For this task, copy all of the data below exactly and skip the pictures.

Data provided:
+++
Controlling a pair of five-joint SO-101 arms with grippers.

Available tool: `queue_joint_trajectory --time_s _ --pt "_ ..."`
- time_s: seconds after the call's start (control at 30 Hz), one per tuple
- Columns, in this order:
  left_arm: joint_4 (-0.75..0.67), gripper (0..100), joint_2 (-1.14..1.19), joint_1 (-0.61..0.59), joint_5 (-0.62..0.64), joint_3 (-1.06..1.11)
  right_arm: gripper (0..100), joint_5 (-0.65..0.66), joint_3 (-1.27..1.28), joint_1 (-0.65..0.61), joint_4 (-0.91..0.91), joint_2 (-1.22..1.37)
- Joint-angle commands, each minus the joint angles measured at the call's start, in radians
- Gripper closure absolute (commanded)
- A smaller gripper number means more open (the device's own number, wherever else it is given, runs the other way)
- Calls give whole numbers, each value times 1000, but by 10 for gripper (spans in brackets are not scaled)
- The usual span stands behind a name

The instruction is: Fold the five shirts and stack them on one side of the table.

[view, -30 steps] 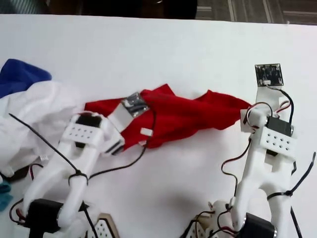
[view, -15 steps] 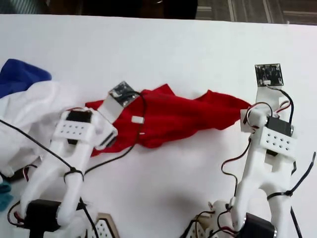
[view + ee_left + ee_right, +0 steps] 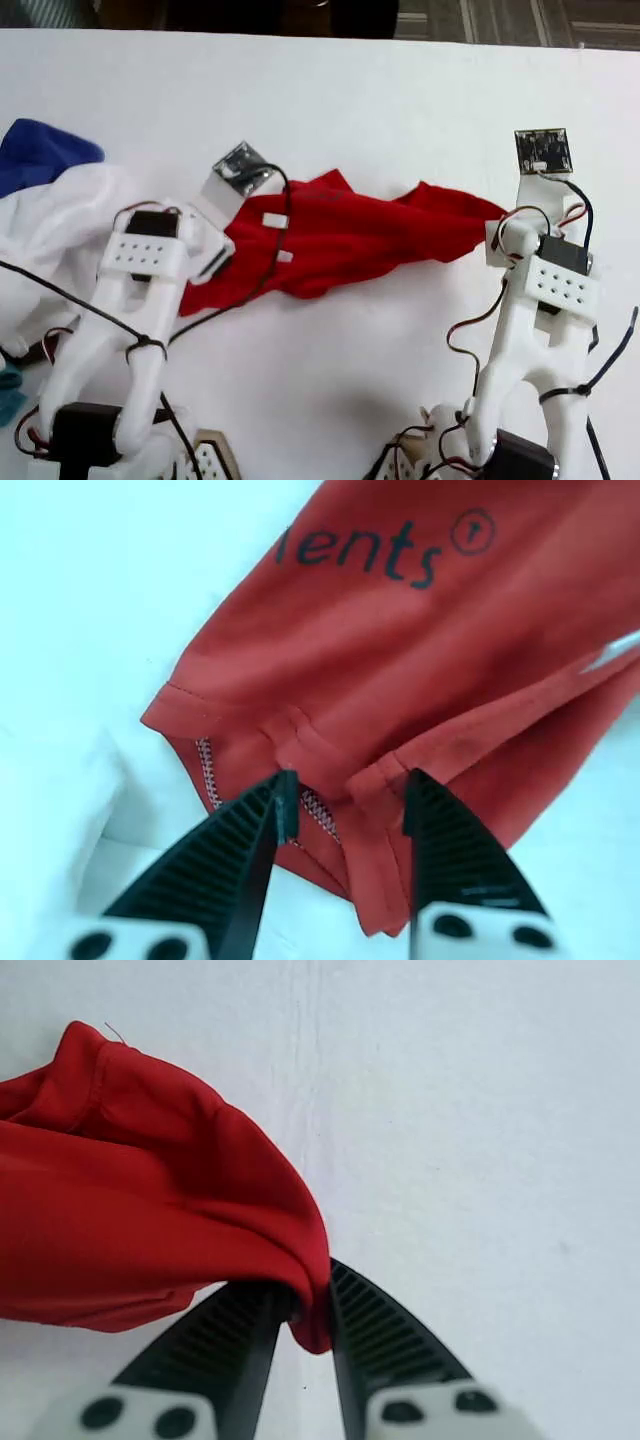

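Blue, then white: a blue shirt (image 3: 40,150) and white shirt (image 3: 70,220) crowd the left edge of the white table (image 3: 330,100). At centre frame lies the red shirt (image 3: 350,235), marked with dark lettering (image 3: 385,552). The left gripper (image 3: 345,792) gapes astride its hem, and the right gripper (image 3: 310,1305) clamps its right-hand end.

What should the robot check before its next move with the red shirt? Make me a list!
1. Right gripper pinches the red shirt: ok.
2. Left gripper is open, astride the red shirt's edge: ok.
3. Red shirt lies flat: not ok, it is bunched up.
4. Red shirt is apart from the white shirt: cannot tell, an arm covers that spot.
5. Bare table beyond the red shirt for spreading it: ok.
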Motion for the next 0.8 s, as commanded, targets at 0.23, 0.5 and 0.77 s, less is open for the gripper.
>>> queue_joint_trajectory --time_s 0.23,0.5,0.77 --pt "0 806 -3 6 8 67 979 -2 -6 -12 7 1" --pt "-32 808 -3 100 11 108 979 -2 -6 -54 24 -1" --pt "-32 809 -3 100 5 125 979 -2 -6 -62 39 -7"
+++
Task output:
Controlling a pair of five-joint SO-101 arms with grippers.

Available tool: `queue_joint_trajectory --time_s _ --pt "_ ..."`
- time_s: seconds after the call's start (control at 30 Hz), one per tuple
- Columns, in this order:
  left_arm: joint_4 (-0.75..0.67), gripper (0..100), joint_2 (-1.14..1.19), joint_1 (-0.61..0.59), joint_5 (-0.62..0.64), joint_3 (-1.06..1.11)
  right_arm: gripper (0..100), joint_5 (-0.65..0.66), joint_3 (-1.27..1.28), joint_1 (-0.65..0.61), joint_4 (-0.91..0.91), joint_2 (-1.22..1.37)
- Joint-angle commands, each minus the joint angles measured at the call's start, in radians
- Gripper closure absolute (commanded)
- A smaller gripper number means more open (the device's own number, wherever else it is given, runs the other way)
- Calls give whole numbers, each value times 1000, but by 10 for gripper (spans in brackets are not scaled)
- The usual span stands behind a name

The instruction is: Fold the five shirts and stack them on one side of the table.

[view, -30 steps] 
[view, -15 steps] 
[view + ee_left + ee_right, +0 steps] 

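Blue, then white: a blue shirt (image 3: 40,150) and white shirt (image 3: 70,220) crowd the left edge of the white table (image 3: 330,100). At centre frame lies the red shirt (image 3: 350,235), marked with dark lettering (image 3: 385,552). The left gripper (image 3: 345,792) gapes astride its hem, and the right gripper (image 3: 310,1305) clamps its right-hand end.

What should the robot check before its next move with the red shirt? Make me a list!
1. Right gripper pinches the red shirt: ok.
2. Left gripper is open, astride the red shirt's edge: ok.
3. Red shirt lies flat: not ok, it is bunched up.
4. Red shirt is apart from the white shirt: cannot tell, an arm covers that spot.
5. Bare table beyond the red shirt for spreading it: ok.
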Motion for the next 0.8 s, as commanded, targets at 0.23, 0.5 and 0.77 s, less is open for the gripper.
>>> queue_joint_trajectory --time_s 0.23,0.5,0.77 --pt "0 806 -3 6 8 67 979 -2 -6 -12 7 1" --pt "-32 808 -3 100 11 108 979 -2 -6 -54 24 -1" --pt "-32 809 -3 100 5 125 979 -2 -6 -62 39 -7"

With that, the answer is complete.